E isso é muito bom! É ótimo! Muitos amigos e amigas me per­guntam porque eu tenho uma certa predileção em escrever aqui so­bre o mundo evangélico. Outros me indagam se tenho conhecimen­to suficiente para tal. Quero, de saída, esclarecer, mais uma vez, que passei oito anos por um seminário católico. Convivi e ainda convivo muito de perto com amigos, amigas e parentes de formação protes­tante. Graduei-me em teologia por uma faculdade assembleiana. Fiz uma pós-graduação em teologia em uma das melhores universida­des particulares do país, a Metodista de São Paulo. Meu doutorado em Ciências da Religião foi na mesma universidade.

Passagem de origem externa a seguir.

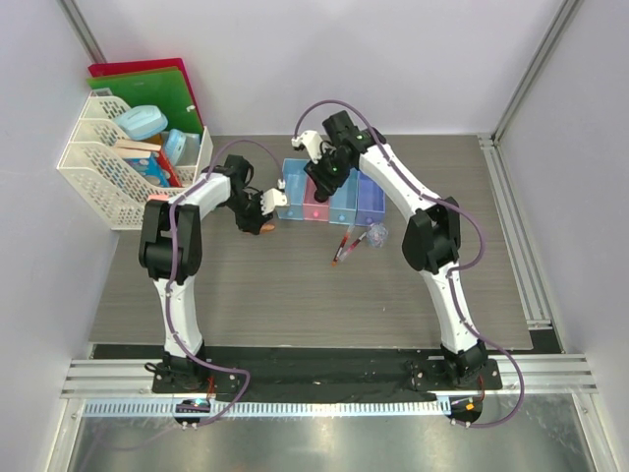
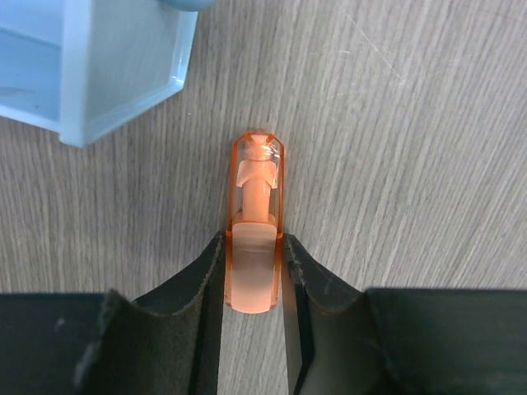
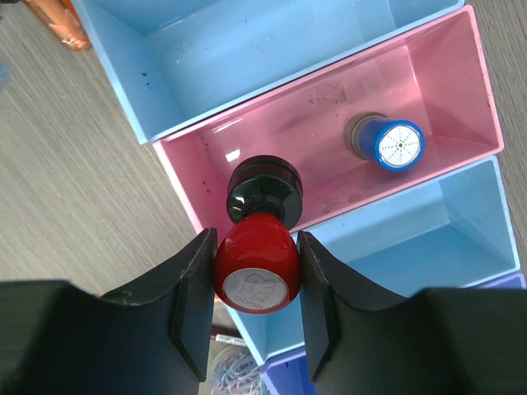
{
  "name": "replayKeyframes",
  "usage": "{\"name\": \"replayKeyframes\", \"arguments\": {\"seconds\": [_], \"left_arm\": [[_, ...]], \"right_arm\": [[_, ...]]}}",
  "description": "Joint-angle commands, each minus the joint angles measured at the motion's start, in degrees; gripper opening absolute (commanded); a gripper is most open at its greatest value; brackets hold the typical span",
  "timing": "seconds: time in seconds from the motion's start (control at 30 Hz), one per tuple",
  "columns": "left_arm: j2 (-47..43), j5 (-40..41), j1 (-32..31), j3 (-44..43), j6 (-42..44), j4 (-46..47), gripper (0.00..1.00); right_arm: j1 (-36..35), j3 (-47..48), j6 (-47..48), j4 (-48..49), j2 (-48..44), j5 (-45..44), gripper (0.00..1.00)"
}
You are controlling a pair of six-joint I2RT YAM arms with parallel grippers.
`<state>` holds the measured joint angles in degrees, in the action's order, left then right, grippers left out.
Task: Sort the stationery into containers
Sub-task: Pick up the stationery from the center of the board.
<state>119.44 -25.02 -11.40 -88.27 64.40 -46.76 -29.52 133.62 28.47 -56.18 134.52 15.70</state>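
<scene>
The counter (image 1: 295, 295) is showing a grey wood-grain surface, and plain pale walls (image 1: 413, 59) are closing it in at the back and on both sides. At the far left corner a white rack (image 1: 103, 167) is standing on the counter, with a red and a green folder (image 1: 147, 84) leaning behind it.

Next to the rack, the left end effector (image 2: 253, 247) is reaching down near the left end of the containers (image 1: 329, 197). Its fingers are clamping the orange marker (image 2: 255, 222) by the pale end, while the clear orange cap is pointing away from the wrist. The marker is lying close to the wood; I cannot tell if it is touching. A corner of the light blue bin (image 2: 123, 66) is sitting just beside it.

The four joined bins are standing in a row near the back middle of the counter. The right end effector (image 3: 257, 255) is hanging over them, with its fingers pressing on both sides of a red piece (image 3: 257, 267) that has a dark round part at the far end. This piece is hovering over the pink bin (image 3: 329, 78). Inside the pink bin a blue piece (image 3: 395, 144) is lying on the floor.

In front of the bins, two pens (image 1: 344, 246) are lying together on the wood, and a clear bluish lump (image 1: 377, 234) is sitting just to their right. Along the right edge a metal rail (image 1: 511, 236) is running front to back.
</scene>
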Motion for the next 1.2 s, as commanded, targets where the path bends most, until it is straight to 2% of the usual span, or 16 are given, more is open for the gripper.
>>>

Acredito, com humildade, que posso falar desses temas. Hoje, retorno a eles a partir da notícia trazida pela pesquisa do DataFolha divulgada na última quarta-feira. Em uma eleição hoje para presi­dente, Lula já estaria com mais votos evangélicos do que Bolsonaro (35% a 34%). Que guinada, hein? Para quem acompanha o noticiá­rio, não foi uma grande novidade. O apoio dos evangélicos a esta ex­crecência política, que se configurou na última eleição presidencial, já vem se erodindo há algum tempo. Mas, afinal, por que isso está acontecendo? Quem são os evangélicos que começam a abandonar o barco mais anticristão que surgiu entre nós nos últimos tempos?

Em recente artigo, Fábio Py, doutor em teologia pela PUC-Rio, atualiza este apoio dos evangélicos a Bolsonaro. Para ele, assisti­mos, este ano, ao alastramento da pandemia com o surpreendente impacto social causado pelo aumento gritante das mortes. Por isso, o grupo de lideranças evangélicas ligadas a Bolsonaro espalhou na semana santa uma série de imagens simbólicas que ligam à pessoa do presidente temas do cristianismo hegemônico. Fazem isso colo­cando o presidente como cristão verdadeiro. É possível perceber o discurso do cristofascismo, autoritário e odiento, unindo Bolsonaro aos líderes religiosos e acionando uma ampla campanha de apoio a ele, como ungido por Deus para liderar a nação.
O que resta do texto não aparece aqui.